I loved many things about The Friend. Here is one passage I marked when I was reading:
Across from the office I share with O.P. is the office of this year’s Distinguished Visiting Writer, but he is never there. He does not hold office hours and has instructed the program secretary to forward mail to his home rather than use his school mail slot. When he comes in to teach he goes straight to his workshop classroom. Few of his colleagues ever cross paths with him, and when they do he looks right through the person as if they’re not there. Before the semester began he instructed the chair to inform faculty that he does not do book blurbs. He himself informed students on the first day of class: I don’t do letters of recommendation. Don’t even ask.
When you heard this, you were indignant: I should’ve told him that back when he asked me to write him a letter for the Guggenheim.
The book is not plot-driven, at least in my reading.

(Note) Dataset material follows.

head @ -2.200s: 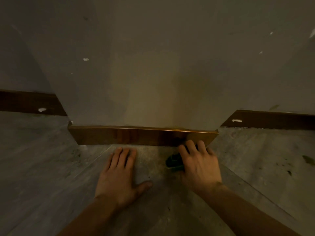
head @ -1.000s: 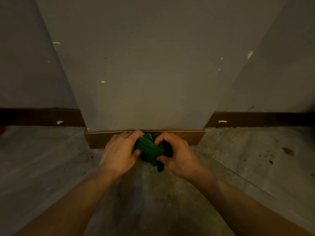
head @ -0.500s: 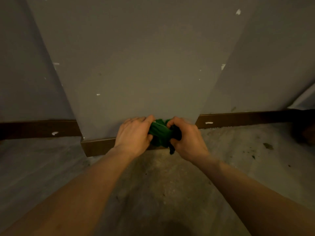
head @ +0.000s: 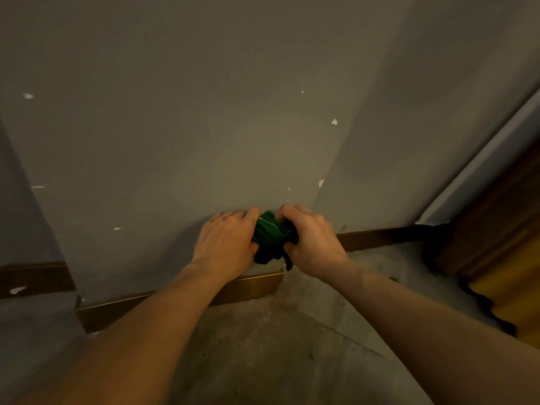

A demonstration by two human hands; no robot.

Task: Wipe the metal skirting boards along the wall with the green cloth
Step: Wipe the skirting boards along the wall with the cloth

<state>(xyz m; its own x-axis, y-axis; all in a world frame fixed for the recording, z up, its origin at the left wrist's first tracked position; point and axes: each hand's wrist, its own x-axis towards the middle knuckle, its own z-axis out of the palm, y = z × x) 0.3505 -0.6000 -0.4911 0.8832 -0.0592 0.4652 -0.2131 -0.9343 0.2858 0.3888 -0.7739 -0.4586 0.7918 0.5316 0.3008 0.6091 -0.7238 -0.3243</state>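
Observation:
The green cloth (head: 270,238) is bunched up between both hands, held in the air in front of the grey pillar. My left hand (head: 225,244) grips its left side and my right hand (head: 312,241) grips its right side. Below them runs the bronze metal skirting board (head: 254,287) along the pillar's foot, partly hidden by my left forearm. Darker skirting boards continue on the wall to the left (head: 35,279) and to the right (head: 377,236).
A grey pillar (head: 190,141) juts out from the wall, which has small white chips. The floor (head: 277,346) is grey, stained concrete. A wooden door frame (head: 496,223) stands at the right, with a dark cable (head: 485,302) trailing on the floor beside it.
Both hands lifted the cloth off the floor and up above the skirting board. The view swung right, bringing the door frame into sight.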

The book is a long series of interior monologues. This way of organizing the book reminded me of some Saul Bellow's books, especially Herzog and Humboldt's Gift. Often, while reading, I felt like I was in the middle of a stimulating conversation with an articulate and well-read friend.
I think I would have not liked this book as much as I did if I was twenty years younger. When reading The Friend, I came across references to Svetlana Alexievich, and Karl Ove Knausgard and had read and remembered their work. I probably have not recognized those names if I were much younger.
I highly recommend this book.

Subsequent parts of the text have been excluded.